* **TASK BRIEF**
Look through the material for lines with the word "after", and copy each one.

* **DATA PROVIDED**

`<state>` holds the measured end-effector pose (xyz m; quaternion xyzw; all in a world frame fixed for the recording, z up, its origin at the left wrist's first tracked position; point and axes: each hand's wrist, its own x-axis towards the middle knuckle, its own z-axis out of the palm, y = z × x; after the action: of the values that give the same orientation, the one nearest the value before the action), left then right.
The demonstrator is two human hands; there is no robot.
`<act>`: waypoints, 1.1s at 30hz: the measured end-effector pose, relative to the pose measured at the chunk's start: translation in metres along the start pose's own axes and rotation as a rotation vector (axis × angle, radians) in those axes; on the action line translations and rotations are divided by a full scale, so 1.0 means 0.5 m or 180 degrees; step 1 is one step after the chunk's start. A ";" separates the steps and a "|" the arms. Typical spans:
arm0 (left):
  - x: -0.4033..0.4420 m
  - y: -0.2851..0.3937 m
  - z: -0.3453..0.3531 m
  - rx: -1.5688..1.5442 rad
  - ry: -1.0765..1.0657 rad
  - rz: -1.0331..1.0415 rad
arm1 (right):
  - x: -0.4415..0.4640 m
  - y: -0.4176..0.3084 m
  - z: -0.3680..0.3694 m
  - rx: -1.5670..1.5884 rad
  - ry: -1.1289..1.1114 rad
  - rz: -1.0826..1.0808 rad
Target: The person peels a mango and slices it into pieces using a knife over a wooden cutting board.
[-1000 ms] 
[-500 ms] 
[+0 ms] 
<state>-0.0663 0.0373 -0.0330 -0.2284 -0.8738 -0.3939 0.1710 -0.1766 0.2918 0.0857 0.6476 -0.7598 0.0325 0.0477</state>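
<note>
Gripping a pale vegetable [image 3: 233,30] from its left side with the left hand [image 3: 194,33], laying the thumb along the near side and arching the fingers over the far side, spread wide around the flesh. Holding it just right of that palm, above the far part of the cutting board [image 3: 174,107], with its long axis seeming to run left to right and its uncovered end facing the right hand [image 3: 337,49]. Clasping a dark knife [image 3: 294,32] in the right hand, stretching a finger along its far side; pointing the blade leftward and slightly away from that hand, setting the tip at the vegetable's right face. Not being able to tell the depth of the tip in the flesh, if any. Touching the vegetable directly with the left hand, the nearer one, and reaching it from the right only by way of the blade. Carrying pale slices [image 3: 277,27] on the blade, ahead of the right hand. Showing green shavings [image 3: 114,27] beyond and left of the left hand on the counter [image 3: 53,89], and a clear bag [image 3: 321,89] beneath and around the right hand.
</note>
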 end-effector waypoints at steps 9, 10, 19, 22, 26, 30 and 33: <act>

* **EXERCISE RESULT**
`<state>` holds the measured end-effector pose (xyz m; quaternion xyzw; all in a world frame fixed for the recording, z up, its origin at the left wrist's first tracked position; point and axes: each hand's wrist, its own x-axis towards the middle knuckle, its own z-axis out of the palm, y = z × x; after the action: of the values that give the same orientation, the one nearest the value before the action), left then right.
`<act>`: waypoints, 1.1s at 30hz: the measured end-effector pose, relative to the pose measured at the chunk's start: translation in metres along the start pose's own axes and rotation as a rotation vector (axis × angle, radians) in those axes; on the action line translations and rotations are divided by a full scale, so 1.0 means 0.5 m or 180 degrees; step 1 is one step after the chunk's start. A ";" separates the steps and a "|" the arms. Typical spans:

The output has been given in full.